● **Problem requirements**
Copy the data exactly.

━━━━━━

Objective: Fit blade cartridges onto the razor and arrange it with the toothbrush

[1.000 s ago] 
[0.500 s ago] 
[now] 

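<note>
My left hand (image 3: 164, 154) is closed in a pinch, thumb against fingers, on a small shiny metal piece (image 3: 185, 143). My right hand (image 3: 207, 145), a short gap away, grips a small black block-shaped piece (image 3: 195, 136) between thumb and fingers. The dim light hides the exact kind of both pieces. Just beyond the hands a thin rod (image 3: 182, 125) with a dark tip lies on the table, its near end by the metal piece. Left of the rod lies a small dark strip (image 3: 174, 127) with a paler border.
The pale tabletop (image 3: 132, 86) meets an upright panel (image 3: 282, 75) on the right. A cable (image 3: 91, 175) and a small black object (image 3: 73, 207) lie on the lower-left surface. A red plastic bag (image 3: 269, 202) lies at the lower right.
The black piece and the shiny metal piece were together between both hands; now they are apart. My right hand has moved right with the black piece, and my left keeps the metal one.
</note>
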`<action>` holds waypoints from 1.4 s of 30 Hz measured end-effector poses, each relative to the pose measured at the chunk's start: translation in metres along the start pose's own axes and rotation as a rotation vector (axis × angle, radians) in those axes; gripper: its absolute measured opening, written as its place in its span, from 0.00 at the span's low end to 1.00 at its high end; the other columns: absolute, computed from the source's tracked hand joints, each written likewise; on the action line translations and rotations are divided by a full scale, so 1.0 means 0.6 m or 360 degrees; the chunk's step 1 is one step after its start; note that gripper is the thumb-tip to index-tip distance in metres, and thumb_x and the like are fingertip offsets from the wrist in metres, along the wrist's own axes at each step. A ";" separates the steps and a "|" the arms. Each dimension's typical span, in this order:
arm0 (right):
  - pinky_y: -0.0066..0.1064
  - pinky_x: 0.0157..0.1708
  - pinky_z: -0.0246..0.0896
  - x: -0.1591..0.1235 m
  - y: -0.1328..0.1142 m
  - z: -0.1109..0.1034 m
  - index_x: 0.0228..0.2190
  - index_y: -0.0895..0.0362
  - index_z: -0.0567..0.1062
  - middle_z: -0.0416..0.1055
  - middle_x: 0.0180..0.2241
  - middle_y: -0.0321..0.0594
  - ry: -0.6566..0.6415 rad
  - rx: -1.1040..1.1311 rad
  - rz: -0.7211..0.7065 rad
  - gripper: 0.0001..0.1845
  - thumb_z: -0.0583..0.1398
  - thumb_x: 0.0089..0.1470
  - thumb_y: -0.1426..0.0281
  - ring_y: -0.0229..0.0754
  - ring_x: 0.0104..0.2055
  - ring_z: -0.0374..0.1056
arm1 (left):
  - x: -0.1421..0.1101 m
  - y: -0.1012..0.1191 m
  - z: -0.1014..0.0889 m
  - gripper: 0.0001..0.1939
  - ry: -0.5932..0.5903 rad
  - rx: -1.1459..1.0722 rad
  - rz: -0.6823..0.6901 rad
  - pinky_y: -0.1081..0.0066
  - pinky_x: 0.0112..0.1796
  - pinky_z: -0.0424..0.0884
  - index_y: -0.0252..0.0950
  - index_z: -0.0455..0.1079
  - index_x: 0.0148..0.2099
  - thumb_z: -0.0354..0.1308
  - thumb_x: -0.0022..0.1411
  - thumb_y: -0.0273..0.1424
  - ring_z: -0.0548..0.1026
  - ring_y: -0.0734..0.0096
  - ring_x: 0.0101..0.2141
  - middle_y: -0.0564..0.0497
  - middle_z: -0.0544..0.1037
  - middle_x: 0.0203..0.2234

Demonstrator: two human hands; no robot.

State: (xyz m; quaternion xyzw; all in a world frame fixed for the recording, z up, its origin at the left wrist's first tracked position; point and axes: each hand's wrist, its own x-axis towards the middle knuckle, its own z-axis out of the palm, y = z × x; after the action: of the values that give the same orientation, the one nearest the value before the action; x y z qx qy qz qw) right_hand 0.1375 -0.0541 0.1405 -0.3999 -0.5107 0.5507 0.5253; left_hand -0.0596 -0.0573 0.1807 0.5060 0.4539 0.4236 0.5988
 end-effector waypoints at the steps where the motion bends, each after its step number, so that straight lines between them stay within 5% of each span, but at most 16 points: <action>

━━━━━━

● **Completed task**
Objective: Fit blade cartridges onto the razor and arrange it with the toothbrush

[1.000 s ago] 
[0.500 s ago] 
[now] 

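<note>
My left hand (image 3: 164, 154) is closed in a pinch, thumb against fingers, on a small shiny metal piece (image 3: 185, 143). My right hand (image 3: 207, 145), a short gap away, grips a small black block-shaped piece (image 3: 195, 136) between thumb and fingers. The dim light hides the exact kind of both pieces. Just beyond the hands a thin rod (image 3: 182, 125) with a dark tip lies on the table, its near end by the metal piece. Left of the rod lies a small dark strip (image 3: 174, 127) with a paler border.
The pale tabletop (image 3: 132, 86) meets an upright panel (image 3: 282, 75) on the right. A cable (image 3: 91, 175) and a small black object (image 3: 73, 207) lie on the lower-left surface. A red plastic bag (image 3: 269, 202) lies at the lower right.
The black piece and the shiny metal piece were together between both hands; now they are apart. My right hand has moved right with the black piece, and my left keeps the metal one.
</note>
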`<action>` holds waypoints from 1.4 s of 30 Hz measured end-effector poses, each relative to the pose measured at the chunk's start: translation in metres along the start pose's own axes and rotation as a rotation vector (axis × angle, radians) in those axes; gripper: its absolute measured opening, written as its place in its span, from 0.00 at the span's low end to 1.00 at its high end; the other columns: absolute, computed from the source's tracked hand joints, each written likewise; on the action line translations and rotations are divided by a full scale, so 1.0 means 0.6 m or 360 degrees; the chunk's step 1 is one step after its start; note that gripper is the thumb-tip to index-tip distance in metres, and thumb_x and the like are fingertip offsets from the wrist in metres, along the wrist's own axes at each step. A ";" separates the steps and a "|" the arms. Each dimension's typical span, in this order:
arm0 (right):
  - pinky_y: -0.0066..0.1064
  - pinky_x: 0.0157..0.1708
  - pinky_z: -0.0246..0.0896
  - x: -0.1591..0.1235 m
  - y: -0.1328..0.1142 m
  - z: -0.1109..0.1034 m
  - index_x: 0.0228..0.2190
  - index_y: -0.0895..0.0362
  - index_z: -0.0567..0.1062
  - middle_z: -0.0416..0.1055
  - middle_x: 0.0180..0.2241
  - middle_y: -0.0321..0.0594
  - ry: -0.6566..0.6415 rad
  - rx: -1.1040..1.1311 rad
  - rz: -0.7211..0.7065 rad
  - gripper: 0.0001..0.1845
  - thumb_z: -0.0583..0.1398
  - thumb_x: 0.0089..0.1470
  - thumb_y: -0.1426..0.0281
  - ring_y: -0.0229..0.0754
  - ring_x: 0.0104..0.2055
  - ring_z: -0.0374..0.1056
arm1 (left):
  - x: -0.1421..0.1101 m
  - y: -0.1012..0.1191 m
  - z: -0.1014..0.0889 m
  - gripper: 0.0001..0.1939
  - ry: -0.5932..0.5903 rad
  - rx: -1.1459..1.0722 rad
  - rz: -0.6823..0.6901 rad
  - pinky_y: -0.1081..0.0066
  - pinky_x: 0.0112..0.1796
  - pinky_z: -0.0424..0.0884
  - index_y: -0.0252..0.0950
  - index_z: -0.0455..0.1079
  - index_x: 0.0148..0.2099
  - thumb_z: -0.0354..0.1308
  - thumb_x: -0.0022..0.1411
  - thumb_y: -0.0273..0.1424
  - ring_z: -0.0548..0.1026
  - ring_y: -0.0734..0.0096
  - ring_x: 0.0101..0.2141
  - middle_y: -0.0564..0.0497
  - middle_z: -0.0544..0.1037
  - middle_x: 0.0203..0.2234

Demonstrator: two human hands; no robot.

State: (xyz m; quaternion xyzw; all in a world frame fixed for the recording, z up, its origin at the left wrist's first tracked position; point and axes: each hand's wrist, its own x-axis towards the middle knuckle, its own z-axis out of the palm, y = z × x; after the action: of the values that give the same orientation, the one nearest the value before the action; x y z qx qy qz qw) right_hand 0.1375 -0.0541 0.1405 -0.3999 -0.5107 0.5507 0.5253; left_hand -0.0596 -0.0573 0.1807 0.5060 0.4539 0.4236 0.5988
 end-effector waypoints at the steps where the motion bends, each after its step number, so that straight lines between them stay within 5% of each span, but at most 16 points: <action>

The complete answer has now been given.